Be', era successo molto tempo prima. Metzov sarebbe scomparso di scena da lì a cinque anni, con la sostanziosa pensione dei suoi quarant'anni di servizio, dileguandosi fra altre migliaia di vecchi militari pieni solo di vecchi ricordi. Non era tanto un problema da risolvere quanto uno a cui sopravvivere, per quanto riguardava Miles. Il suo scopo ultimo alla Base Lazkowski, si ripeté, era di svanire dalla Base Lazkowski, silenzioso come un refolo di fumo. A suo tempo si sarebbe lasciato alle spalle anche Metzov.

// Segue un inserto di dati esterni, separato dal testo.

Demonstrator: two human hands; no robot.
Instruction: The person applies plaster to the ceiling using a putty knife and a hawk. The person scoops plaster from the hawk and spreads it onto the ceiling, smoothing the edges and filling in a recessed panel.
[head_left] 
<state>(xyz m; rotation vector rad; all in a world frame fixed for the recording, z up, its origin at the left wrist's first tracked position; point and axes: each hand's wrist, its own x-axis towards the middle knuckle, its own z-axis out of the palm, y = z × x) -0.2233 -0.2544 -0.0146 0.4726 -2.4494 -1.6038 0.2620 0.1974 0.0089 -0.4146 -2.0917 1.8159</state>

Nelle settimane che seguirono, Miles riuscì a sistemarsi in una routine sopportabile. La sola vera novità fu che arrivarono le reclute. Tutte e cinquemila. Il rango di Miles fece un balzo e si spostò al disopra delle loro teste, ovvero a livello di quasi-umano. La Base Lazkowski fu investita dalla prima neve, mentre i giorni si accorciavano, più un wha-wha di media entità che durò poche ore, eventi che lui previde entrambi con soddisfacente precisione.
Cosa ancor più positiva, fu decisamente scalzato dal rango di Idiota dell'Isola (spiacevole titolo che deteneva dal giorno dell'incidente con la motopulce) ad opera di un gruppo di reclute che una notte diedero fuoco a due alloggiamenti contigui durante un esperimento scientifico: avevano scommesso che le loro ventosità naturali contenevano gas metano infiammabile. Il giorno dopo, alla riunione degli ufficiali dove si discusse dell'inefficienza degli impianti antincendio, il suggerimento di Miles circa la possibilità di disarmare gli eventuali incendiari abolendo lo stufato di fagioli rossi dal menu fu scartato dal generale Metzov con un'occhiata gelida. Anche se in corridoio, uscendo, un capitano del reparto sussistenza si complimentò con lui per il rigore logico con cui aveva aggredito la causa prima dell'incidente.
CAPITOLO QUINTO
Miles era già fuori dal letto e vestito a metà quando nella sua mente stordita penetrò la constatazione che quel clacson non era l'avvertimento del wha-wha. Si fermò, con uno stivale in mano. Neppure l'allarme antincendio o quello per attacco nemico, decise. Allora non erano fatti suoi, qualunque cosa fosse. Il ritmico strombazzare tacque. Ah, la saggezza dei vecchi proverbi: il silenzio era d'oro.